#ElParoNoPara: Peace, Protests, and Performances of Solidarity in Colombia

On November 7, 2019, news broke that 8 children aged 12-17 were killed in a military raid conducted by the Colombian military in late September. This newest violation of human rights added fuel to the mounting discontent against Colombia’s President Iván Duque and his cabinet members. This revelation came in the midst of an ongoing campaign for a historic paro nacional (national strike) scheduled for November 21, 2019, whose grievances include a host of issues: Duque’s proposed labor and pension reforms, privatization of electric and gas companies, instances of government corruption, including the Odebrecht scandal, cuts to education, a lack of progress on the historic 2016 peace accords, and a call for the government to do a better job at protecting social leaders who have been systematically threatened and assassinated for their work on social and economic justice initiatives since the signing of those same accords.

All of these claims and grievances can be encompassed into a concept known as positive peace, which includes not only the absence of direct violence by armed actors (including the state), but also takes into account issues of structural violence. Structural violence includes lack of access to food, potable water, shelter, medical care, and education, and should take into consideration the ways in which structural violence is compounded by intersectional identities. Intersectionality theory discusses the ways in which issues of both direct and structural violence is more likely to impact, or impacts more seriously, people who hold one or multiple minority identities.

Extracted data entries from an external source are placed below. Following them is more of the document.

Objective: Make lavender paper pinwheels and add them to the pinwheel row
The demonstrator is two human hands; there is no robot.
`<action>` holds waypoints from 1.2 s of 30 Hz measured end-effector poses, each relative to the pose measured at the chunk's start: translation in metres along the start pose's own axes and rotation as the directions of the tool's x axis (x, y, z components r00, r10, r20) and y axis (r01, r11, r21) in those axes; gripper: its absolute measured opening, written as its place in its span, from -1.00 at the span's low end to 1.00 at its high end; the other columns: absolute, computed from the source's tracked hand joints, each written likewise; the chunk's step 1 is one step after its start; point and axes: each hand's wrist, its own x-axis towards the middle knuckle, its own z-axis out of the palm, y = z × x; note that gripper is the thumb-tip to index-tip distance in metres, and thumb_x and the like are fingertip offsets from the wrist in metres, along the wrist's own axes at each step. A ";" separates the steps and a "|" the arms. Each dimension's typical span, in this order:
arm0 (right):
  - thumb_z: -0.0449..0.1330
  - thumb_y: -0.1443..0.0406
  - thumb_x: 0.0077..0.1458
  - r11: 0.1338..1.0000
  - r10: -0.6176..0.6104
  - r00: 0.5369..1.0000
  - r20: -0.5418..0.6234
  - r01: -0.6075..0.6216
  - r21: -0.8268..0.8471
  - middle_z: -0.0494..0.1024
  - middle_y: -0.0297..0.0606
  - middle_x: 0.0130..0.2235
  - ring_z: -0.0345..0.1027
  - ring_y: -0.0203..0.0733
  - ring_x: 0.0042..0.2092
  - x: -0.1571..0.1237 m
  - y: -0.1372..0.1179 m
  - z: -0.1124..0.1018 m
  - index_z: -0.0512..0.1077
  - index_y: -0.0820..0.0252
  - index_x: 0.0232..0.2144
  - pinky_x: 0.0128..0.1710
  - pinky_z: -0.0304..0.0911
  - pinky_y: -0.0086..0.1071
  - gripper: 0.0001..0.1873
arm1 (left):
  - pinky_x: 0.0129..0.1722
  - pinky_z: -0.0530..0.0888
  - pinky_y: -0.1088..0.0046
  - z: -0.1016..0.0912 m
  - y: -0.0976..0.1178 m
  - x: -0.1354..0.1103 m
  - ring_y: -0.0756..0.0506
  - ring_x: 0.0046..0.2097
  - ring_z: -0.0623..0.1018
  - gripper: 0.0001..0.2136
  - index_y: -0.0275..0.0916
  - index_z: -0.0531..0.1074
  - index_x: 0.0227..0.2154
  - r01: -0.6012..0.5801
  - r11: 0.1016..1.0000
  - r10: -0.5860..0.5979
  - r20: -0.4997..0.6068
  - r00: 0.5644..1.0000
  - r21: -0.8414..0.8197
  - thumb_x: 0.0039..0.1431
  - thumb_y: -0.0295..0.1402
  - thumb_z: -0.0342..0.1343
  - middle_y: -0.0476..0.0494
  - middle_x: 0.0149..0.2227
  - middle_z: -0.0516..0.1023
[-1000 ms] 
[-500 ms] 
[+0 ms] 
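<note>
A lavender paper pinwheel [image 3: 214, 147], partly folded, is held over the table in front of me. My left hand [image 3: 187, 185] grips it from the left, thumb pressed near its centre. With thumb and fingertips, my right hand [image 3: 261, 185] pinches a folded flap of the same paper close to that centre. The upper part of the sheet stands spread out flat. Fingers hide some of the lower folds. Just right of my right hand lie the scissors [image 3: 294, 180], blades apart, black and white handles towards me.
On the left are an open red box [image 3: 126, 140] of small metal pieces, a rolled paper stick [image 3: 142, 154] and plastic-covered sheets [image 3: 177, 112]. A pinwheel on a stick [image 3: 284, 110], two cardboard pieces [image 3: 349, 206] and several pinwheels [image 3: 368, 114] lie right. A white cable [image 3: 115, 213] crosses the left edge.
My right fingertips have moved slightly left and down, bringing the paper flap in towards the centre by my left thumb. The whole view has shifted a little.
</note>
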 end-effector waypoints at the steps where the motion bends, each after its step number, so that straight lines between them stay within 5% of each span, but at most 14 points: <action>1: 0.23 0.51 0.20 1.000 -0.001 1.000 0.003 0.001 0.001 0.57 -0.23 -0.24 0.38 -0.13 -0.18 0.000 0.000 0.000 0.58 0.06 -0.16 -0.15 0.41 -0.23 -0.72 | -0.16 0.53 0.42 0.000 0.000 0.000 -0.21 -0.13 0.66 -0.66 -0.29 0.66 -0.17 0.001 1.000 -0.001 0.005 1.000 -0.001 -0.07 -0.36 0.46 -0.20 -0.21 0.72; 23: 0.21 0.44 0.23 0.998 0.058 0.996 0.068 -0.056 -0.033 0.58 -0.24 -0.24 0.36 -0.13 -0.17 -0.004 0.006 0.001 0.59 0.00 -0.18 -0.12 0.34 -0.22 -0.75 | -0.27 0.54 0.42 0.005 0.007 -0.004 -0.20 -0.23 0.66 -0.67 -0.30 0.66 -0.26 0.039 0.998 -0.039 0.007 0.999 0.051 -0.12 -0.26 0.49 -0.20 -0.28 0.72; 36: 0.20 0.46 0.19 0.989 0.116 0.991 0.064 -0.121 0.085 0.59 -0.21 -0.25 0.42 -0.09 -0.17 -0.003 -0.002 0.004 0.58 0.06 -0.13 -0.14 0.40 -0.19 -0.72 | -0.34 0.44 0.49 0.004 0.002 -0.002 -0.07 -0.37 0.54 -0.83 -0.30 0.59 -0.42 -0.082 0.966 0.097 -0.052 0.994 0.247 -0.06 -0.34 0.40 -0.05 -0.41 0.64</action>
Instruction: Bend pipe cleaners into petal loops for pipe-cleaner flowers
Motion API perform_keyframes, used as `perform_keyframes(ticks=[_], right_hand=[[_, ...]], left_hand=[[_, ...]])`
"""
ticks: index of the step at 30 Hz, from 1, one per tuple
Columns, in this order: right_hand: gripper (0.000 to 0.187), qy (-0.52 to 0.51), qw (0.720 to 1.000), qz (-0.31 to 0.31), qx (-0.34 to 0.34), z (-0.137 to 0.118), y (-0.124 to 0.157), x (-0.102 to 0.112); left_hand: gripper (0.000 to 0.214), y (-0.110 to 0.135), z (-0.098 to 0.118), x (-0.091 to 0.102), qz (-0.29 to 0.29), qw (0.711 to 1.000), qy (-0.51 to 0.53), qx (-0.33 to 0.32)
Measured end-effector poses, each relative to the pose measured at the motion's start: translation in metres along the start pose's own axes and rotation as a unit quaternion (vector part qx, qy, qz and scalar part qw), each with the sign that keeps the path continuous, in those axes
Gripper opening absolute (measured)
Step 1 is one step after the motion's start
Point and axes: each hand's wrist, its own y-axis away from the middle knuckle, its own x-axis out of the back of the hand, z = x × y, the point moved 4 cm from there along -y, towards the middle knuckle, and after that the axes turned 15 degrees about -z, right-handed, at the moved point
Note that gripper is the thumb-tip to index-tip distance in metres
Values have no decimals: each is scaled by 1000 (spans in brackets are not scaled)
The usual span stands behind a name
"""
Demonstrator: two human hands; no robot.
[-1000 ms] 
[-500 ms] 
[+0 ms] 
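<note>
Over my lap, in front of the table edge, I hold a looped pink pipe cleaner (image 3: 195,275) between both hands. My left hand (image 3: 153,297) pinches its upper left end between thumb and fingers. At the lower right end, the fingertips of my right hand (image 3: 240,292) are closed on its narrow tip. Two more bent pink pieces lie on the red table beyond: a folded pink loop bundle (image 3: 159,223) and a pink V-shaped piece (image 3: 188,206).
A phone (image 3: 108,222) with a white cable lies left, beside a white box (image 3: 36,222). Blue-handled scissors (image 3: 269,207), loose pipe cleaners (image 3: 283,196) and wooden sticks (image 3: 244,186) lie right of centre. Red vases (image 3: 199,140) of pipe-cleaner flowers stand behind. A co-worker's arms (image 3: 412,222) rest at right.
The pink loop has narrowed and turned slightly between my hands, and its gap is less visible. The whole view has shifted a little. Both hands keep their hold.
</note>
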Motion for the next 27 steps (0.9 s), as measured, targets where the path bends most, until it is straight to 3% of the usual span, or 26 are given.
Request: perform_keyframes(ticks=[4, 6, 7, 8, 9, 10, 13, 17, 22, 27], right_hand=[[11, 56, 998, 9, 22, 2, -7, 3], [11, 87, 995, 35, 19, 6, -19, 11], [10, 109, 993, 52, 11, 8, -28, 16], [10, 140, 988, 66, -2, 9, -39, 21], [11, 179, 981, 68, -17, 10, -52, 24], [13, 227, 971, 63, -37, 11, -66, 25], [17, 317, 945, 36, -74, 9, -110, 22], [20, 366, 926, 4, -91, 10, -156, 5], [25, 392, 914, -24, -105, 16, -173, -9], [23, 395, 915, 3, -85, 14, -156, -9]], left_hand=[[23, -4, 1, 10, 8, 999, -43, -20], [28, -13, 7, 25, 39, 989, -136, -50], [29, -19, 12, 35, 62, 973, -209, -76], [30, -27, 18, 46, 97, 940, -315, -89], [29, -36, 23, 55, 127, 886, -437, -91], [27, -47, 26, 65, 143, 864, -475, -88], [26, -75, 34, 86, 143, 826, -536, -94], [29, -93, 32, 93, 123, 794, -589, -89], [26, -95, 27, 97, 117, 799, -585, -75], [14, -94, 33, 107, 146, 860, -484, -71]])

This article discusses the relationship between Colombia’s historic, ongoing protests and these concepts of structural violence and positive peace as they relate to the 2016 peace accords. My research examines these concepts in the lack of implementation of the accords, and explores alternative forms of peacebuilding and implementation of transitional justice (TJ) mechanisms in areas where there is a lack of positive state presence. The explainers in this article are based on 60 semi-structured interviews conducted throughout Colombia between 2017 and 2019 (the first three years of the implementation of the accords), as well as my ongoing research.

The following images (and the featured image) are by Alejandro Calderón González, a Colombian biologist and photographer who has worked on endangered species conservation and scientific pedagogy programs for over 10 years. Most recently, he has worked on documentary and book projects about environmental concerns, alongside his independent photographic art projects.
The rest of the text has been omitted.